● Task goal: Work out the number of lines in the listing below that include "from", and answer with it alone.

● Given data:

○ ○ ○ ○ ○ ○ ○

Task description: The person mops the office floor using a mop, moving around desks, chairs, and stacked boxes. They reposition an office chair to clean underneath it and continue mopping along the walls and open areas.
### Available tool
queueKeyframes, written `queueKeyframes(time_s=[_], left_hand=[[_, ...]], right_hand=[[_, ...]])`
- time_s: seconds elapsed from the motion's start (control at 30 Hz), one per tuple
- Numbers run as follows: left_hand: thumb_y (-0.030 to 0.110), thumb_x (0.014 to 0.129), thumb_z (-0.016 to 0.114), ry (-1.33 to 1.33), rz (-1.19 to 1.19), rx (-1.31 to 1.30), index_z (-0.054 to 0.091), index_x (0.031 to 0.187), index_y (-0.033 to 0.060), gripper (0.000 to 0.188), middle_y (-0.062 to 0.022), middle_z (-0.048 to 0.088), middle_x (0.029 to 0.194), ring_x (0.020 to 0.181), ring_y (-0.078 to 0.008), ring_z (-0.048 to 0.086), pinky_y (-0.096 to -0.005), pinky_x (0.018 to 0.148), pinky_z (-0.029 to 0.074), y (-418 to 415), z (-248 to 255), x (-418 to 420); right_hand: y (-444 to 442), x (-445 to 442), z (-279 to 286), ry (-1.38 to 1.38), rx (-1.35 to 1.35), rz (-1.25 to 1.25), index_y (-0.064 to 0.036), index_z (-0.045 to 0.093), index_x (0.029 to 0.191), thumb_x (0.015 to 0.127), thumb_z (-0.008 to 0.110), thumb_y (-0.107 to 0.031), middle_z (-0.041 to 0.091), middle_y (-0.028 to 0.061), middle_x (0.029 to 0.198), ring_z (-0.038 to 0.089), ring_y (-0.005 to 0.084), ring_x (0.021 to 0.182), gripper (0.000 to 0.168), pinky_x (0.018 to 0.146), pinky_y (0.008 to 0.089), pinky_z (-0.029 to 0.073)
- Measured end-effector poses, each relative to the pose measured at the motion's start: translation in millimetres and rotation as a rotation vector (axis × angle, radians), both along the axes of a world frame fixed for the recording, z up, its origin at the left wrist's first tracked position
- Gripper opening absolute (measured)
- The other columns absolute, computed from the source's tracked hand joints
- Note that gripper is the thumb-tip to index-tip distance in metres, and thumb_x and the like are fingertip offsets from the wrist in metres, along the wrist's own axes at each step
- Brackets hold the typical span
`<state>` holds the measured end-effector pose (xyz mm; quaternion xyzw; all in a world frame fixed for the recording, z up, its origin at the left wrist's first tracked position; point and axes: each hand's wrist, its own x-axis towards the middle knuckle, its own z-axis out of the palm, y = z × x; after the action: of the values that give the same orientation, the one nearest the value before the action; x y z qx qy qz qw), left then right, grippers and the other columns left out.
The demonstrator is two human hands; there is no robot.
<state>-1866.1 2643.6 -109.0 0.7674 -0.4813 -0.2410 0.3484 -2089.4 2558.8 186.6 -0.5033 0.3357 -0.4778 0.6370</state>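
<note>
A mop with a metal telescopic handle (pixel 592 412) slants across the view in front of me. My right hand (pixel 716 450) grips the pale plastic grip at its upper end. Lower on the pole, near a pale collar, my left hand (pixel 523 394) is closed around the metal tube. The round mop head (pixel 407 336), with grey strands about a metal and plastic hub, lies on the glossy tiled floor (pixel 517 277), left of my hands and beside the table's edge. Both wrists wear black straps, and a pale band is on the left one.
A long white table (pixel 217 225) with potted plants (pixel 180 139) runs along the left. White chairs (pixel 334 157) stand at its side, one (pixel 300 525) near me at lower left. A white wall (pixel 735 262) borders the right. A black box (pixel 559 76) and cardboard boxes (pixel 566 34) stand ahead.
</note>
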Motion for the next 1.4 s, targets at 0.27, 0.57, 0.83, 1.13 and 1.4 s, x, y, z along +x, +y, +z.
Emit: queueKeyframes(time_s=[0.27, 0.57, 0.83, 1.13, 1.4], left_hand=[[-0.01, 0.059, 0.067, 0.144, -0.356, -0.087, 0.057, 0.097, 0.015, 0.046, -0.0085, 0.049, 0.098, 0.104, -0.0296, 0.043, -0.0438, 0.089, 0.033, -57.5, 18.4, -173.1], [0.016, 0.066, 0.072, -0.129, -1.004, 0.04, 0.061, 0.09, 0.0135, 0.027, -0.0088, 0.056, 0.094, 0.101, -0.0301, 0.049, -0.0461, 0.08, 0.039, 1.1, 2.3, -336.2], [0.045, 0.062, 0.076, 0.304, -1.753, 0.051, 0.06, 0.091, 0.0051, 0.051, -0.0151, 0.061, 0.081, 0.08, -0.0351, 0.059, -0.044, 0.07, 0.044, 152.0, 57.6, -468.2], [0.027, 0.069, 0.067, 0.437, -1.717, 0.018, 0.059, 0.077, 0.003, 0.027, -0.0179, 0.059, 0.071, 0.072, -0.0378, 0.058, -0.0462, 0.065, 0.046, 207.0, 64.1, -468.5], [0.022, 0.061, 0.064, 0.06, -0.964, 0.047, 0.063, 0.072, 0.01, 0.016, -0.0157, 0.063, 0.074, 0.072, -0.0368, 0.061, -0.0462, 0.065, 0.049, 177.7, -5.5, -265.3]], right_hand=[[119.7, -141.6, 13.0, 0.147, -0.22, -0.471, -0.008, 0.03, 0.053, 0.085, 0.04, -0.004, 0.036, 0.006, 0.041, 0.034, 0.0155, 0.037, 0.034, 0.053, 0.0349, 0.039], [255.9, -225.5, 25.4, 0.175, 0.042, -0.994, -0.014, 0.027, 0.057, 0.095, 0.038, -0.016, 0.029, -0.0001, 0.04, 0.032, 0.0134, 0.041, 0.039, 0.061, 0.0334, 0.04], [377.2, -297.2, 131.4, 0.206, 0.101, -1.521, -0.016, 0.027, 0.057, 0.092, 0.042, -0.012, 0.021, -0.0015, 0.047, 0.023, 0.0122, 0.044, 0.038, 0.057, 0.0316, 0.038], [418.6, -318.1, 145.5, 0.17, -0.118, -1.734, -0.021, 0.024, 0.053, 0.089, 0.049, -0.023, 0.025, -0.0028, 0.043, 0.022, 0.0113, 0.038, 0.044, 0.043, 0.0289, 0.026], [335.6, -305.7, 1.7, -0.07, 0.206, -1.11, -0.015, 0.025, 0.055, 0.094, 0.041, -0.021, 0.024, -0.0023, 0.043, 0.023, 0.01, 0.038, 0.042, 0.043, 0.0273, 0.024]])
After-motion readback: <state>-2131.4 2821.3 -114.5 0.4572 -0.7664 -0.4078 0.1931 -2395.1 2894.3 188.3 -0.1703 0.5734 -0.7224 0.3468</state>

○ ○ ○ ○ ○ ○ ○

● Solution below: 3